Tout en les écartant du salariat, l’objectif est de créer un minimum de protection sociale pour les travailleurs utilisant les plateformes. Les plateformes devront donc assurer à tous les travailleurs deux protections : la sécurisation des parcours professionnels (l’accès à la validation des acquis par l’expérience et à la formation professionnelle), et une protection sociale (la couverture des risques accident du travail).
Il s’agit d’une protection au rabais. Bien que le législateur ait voulu reconnaître la situation précaire de ces travailleurs, il est nécessaire de souligner que le statut de salarié est beaucoup plus protecteur. Un travailleur salarié pourra bénéficier de la protection sociale (maladie, accident du travail et maladie professionnelle, maternité, assurance chômage, retraite, etc.) mais également du droit aux congés payés, de la réglementation du temps de travail (et donc majoration des heures supplémentaires) ou encore des règles en matière de santé et de sécurité au travail. Ainsi, l’entrée dans le Code du travail n’apporte pas pour autant tous ces bénéfices aux travailleurs des plateformes.
Le Code du travail leur reconnaît également le droit de se syndiquer et d’opposer un refus concerté de fournir leur service (l’équivalent du droit de grève chez les salariés)[15].

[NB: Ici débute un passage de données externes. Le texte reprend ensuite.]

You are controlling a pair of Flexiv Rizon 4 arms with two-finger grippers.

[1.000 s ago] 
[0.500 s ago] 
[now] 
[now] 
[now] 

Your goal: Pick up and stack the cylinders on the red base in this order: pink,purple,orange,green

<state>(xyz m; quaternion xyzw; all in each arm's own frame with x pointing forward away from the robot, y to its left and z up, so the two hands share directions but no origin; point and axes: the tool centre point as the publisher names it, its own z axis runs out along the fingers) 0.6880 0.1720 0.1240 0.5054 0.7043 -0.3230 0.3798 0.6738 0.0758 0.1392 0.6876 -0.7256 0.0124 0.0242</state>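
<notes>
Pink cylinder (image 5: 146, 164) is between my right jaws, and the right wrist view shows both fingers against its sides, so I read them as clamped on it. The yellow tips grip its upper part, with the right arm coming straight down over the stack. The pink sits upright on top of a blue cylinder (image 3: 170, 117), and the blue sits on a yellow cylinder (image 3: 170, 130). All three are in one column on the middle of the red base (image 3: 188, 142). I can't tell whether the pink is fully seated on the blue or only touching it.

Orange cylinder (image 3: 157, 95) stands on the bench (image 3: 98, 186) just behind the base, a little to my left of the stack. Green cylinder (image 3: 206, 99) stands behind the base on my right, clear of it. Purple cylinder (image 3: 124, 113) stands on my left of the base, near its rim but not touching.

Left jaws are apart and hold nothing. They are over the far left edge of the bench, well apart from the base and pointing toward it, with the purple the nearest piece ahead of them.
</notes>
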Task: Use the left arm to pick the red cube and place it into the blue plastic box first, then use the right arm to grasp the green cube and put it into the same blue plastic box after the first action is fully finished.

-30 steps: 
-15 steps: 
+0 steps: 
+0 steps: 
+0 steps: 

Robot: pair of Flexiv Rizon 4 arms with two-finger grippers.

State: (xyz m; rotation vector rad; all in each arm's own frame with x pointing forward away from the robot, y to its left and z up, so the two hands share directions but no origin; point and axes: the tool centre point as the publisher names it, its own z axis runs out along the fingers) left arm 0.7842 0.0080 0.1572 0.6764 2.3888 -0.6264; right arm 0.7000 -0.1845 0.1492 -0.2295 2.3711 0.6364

En conclusion, la loi pose clairement une présomption de non-salariat. Elle n’est pourtant qu’une ébauche sur le sujet. En effet, elles s’appliquent uniquement aux plateformes qui déterminent « les caractéristiques de la prestation de service fournie ou du bien vendu et fixe son prix ». Or, toutes les plateformes ne fixent pas le prix des prestations. Par ailleurs, elle n’apporte pas de réponses aux litiges à venir et ne prévoit pas de réelles avancées sociales pour les travailleurs des plateformes.